• _Exercise brief_: Return a copy of every line in the records that includes the word "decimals".

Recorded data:

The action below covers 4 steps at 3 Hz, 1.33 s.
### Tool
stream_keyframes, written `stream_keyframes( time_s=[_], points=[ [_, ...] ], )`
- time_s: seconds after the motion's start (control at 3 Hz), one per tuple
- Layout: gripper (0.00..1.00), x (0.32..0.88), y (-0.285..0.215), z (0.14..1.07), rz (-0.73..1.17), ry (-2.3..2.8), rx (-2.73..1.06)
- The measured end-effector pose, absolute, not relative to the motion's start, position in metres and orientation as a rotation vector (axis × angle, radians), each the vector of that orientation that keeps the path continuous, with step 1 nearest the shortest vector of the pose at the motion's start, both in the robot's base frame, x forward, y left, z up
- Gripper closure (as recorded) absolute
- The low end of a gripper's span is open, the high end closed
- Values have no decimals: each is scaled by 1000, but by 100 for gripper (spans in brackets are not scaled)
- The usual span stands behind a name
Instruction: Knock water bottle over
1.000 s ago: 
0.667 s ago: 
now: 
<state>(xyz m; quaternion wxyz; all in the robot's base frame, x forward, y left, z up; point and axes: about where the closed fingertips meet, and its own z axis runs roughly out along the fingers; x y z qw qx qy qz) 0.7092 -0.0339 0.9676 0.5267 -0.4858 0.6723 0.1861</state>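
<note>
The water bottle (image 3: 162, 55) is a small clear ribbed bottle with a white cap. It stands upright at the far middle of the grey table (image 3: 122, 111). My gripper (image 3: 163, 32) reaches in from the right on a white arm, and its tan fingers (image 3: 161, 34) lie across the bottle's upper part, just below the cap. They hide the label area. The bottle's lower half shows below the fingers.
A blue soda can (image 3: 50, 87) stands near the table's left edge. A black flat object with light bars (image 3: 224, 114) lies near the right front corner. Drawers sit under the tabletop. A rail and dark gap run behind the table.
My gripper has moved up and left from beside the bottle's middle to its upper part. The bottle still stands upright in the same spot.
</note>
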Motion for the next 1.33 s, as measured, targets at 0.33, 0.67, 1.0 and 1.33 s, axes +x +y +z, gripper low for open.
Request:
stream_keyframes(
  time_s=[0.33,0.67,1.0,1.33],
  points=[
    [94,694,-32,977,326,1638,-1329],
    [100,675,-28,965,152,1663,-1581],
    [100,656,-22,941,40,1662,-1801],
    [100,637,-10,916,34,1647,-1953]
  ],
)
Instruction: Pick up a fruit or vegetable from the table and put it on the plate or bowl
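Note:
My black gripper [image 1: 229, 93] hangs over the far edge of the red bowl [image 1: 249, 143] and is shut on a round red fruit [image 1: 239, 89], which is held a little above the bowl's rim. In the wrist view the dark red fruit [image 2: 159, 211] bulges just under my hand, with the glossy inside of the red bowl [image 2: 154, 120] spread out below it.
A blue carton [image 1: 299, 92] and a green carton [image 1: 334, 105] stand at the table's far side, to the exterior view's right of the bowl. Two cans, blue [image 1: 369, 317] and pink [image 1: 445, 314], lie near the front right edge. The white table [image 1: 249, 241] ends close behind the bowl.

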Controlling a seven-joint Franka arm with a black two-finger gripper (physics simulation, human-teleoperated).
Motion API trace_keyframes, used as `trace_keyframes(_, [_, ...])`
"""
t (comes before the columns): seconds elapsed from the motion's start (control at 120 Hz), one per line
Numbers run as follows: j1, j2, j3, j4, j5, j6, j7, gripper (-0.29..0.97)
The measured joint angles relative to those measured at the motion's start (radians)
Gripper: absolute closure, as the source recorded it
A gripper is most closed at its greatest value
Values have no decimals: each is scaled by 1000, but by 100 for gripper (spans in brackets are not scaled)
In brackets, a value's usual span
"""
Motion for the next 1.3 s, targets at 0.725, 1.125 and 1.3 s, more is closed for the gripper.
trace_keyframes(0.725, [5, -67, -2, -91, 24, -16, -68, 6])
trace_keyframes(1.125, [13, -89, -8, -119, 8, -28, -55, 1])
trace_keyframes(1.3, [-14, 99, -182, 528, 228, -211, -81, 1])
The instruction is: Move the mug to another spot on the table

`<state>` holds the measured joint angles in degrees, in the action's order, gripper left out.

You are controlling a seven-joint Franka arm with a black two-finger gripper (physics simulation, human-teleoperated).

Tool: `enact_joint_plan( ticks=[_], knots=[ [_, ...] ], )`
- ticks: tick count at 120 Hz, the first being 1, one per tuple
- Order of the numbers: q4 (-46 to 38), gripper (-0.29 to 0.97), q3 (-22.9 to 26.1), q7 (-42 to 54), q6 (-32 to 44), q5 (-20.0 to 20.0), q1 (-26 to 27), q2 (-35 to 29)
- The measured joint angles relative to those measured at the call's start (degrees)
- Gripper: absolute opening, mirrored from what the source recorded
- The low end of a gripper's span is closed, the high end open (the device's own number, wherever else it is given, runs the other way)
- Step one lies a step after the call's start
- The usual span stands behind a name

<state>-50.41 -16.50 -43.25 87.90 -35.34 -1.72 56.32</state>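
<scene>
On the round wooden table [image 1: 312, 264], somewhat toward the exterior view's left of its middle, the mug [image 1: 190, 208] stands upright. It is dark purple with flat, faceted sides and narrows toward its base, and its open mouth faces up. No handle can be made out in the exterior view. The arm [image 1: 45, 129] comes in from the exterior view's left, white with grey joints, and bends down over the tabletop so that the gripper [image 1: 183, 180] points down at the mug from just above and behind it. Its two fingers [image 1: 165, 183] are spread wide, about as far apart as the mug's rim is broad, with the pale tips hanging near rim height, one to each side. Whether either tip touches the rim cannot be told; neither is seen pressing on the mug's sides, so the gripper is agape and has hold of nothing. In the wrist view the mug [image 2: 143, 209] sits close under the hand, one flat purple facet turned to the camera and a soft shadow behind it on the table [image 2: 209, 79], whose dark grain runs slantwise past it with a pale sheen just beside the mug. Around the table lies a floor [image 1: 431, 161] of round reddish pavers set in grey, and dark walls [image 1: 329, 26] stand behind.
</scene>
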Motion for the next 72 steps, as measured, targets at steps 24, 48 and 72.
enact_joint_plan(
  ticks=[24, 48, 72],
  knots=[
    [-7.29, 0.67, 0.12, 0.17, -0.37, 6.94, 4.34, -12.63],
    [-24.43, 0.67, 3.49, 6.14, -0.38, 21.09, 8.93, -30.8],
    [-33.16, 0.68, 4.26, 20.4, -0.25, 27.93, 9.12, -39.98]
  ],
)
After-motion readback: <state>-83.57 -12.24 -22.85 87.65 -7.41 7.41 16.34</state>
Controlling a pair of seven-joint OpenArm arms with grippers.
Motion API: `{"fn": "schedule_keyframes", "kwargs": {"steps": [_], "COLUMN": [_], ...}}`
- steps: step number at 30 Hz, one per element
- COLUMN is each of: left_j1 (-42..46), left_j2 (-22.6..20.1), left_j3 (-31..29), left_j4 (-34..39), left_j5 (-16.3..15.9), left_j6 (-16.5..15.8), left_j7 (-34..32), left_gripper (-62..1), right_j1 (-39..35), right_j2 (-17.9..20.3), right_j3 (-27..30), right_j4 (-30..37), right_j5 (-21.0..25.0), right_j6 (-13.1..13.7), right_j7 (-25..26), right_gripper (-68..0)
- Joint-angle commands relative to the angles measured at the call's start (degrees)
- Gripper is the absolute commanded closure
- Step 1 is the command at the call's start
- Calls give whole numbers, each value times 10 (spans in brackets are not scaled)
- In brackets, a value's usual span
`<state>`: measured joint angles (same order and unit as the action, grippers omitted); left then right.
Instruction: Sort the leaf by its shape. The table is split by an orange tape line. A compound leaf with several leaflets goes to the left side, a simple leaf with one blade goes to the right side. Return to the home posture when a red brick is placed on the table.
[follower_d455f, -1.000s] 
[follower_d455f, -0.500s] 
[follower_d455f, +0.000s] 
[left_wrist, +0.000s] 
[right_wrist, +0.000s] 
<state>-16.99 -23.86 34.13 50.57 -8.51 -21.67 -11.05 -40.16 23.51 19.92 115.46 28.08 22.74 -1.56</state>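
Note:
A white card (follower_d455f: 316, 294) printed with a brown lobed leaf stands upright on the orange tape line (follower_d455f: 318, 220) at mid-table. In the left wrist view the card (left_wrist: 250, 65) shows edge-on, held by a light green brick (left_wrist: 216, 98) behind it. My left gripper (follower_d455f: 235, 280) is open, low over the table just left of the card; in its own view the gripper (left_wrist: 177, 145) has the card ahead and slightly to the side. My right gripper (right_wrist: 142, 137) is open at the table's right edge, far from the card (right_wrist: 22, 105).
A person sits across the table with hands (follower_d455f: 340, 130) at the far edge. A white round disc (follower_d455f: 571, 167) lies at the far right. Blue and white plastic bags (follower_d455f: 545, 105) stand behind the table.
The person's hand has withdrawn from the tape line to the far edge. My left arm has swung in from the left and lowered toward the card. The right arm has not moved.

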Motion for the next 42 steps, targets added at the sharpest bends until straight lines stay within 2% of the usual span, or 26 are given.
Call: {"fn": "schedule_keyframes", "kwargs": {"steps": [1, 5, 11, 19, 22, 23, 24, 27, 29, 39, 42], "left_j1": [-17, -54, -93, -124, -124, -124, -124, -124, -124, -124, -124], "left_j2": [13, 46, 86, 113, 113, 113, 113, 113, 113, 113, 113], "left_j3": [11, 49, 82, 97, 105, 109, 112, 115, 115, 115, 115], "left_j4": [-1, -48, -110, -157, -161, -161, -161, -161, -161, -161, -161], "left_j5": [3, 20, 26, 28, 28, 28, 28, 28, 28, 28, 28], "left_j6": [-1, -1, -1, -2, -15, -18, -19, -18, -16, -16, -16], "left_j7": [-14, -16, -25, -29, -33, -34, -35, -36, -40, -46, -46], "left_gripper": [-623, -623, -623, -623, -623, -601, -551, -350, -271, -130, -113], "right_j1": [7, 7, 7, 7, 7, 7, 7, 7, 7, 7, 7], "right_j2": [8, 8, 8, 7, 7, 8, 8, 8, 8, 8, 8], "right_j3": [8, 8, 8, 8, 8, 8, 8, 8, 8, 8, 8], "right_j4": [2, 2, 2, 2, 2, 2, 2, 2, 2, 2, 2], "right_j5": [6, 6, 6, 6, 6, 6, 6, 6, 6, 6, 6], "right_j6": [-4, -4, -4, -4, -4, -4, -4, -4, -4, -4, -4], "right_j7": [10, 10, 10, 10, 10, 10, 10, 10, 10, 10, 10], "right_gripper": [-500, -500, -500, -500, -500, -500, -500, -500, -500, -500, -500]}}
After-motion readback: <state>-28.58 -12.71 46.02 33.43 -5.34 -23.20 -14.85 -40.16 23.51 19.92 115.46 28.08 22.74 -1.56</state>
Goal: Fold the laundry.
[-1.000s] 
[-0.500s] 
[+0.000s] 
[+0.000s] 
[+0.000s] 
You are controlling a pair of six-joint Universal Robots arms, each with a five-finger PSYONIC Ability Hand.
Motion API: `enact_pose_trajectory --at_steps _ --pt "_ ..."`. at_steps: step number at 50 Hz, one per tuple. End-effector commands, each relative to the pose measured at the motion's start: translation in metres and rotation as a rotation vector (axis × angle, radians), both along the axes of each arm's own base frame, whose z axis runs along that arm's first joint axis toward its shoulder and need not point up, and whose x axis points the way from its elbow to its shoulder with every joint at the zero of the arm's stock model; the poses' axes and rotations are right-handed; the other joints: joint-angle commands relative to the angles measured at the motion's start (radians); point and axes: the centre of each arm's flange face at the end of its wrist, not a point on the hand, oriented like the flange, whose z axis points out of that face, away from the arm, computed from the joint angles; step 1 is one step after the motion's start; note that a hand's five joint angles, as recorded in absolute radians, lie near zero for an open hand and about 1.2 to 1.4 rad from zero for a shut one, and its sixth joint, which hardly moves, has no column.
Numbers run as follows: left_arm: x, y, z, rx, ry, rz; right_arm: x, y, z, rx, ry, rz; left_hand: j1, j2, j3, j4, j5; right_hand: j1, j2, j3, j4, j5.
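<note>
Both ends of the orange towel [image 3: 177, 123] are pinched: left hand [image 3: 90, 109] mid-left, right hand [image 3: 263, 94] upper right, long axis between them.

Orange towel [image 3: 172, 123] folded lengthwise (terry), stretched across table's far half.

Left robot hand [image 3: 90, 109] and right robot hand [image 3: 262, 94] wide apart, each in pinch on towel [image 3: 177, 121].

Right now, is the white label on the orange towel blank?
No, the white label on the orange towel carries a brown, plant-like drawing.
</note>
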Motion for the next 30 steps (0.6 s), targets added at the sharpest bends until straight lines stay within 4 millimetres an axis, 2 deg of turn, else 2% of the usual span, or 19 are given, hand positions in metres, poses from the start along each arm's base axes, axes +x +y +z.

• _Response for this exercise_:
- Values have no decimals: each is scaled by 1000, but by 100 for gripper (spans in brackets are not scaled)
Values have no decimals: each is scaled by 1000, but by 100 for gripper (spans in brackets are not scaled)

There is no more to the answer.